§ EXERCISE OBJECTIVE: Restate the listing below word for word.

§ INFORMATION SHOWN:
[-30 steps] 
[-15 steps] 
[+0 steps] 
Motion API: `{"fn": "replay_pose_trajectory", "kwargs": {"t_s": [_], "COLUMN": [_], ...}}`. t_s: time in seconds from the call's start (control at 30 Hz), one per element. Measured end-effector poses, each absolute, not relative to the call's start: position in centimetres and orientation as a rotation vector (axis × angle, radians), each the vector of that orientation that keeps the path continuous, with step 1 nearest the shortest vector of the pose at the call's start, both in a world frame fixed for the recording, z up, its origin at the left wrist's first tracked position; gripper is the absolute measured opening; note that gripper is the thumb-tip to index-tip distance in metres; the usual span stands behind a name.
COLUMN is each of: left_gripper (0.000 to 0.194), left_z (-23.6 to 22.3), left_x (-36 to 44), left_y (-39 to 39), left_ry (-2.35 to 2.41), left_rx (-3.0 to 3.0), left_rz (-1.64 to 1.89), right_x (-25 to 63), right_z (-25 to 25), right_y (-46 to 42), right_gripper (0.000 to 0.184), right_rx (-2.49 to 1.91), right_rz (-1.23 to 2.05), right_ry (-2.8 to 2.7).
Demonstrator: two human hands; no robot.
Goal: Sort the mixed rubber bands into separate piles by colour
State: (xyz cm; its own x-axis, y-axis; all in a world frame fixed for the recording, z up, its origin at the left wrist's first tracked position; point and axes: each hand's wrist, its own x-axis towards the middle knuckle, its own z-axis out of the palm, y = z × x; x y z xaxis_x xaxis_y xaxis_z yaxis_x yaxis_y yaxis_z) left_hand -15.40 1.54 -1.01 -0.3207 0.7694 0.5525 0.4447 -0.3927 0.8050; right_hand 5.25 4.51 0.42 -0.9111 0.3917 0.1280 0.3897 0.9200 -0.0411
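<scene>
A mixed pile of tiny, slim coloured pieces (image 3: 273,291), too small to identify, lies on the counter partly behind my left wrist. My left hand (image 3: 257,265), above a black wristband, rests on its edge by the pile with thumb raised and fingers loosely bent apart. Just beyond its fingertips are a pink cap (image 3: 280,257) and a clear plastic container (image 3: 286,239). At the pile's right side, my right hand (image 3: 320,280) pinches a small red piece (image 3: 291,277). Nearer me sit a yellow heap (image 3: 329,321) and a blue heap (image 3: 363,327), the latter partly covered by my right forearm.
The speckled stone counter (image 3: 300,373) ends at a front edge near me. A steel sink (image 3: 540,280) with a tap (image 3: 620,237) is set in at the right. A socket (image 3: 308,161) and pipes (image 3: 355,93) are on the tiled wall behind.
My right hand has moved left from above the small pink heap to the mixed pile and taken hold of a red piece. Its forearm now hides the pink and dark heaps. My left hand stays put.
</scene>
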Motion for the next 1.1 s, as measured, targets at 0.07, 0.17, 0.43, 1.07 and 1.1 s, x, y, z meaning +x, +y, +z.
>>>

§ SOLUTION TO THIS PROBLEM:
[-30 steps] 
[-15 steps] 
[+0 steps] 
Motion API: `{"fn": "replay_pose_trajectory", "kwargs": {"t_s": [_], "COLUMN": [_], ...}}`. t_s: time in seconds from the call's start (control at 30 Hz), one per element. Measured end-effector poses, each absolute, not relative to the call's start: position in centimetres and orientation as a rotation vector (axis × angle, radians), each the vector of that orientation that keeps the path continuous, with step 1 nearest the shortest vector of the pose at the call's start, both in a world frame fixed for the recording, z up, its origin at the left wrist's first tracked position; gripper is the absolute measured opening; note that gripper is the thumb-tip to index-tip distance in metres; the usual span stands behind a name.
COLUMN is each of: left_gripper (0.000 to 0.194), left_z (-23.6 to 22.3), left_x (-36 to 44), left_y (-39 to 39), left_ry (-2.35 to 2.41), left_rx (-3.0 to 3.0), left_rz (-1.64 to 1.89), right_x (-25 to 63), right_z (-25 to 25), right_y (-46 to 42), right_gripper (0.000 to 0.184), right_rx (-2.49 to 1.91), right_rz (-1.23 to 2.05), right_ry (-2.8 to 2.7).
Demonstrator: two human hands; no robot.
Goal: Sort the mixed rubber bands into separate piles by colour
State: (xyz cm; its own x-axis, y-axis; all in a world frame fixed for the recording, z up, its origin at the left wrist's first tracked position; point and axes: each hand's wrist, its own x-axis towards the middle knuckle, its own z-axis out of the palm, y = z × x; x y z xaxis_x xaxis_y xaxis_z yaxis_x yaxis_y yaxis_z) left_hand -15.40 1.54 -1.01 -0.3207 0.7694 0.5525 0.4447 -0.3927 0.8050; right_hand 5.25 4.51 0.42 -0.9111 0.3917 0.1280 0.3897 0.9200 -0.0411
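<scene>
A mixed pile of tiny, slim coloured pieces (image 3: 273,291), too small to identify, lies on the counter partly behind my left wrist. My left hand (image 3: 257,265), above a black wristband, rests on its edge by the pile with thumb raised and fingers loosely bent apart. Just beyond its fingertips are a pink cap (image 3: 280,257) and a clear plastic container (image 3: 286,239). At the pile's right side, my right hand (image 3: 320,280) pinches a small red piece (image 3: 291,277). Nearer me sit a yellow heap (image 3: 329,321) and a blue heap (image 3: 363,327), the latter partly covered by my right forearm.
The speckled stone counter (image 3: 300,373) ends at a front edge near me. A steel sink (image 3: 540,280) with a tap (image 3: 620,237) is set in at the right. A socket (image 3: 308,161) and pipes (image 3: 355,93) are on the tiled wall behind.
My right hand has moved left from above the small pink heap to the mixed pile and taken hold of a red piece. Its forearm now hides the pink and dark heaps. My left hand stays put.
</scene>
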Motion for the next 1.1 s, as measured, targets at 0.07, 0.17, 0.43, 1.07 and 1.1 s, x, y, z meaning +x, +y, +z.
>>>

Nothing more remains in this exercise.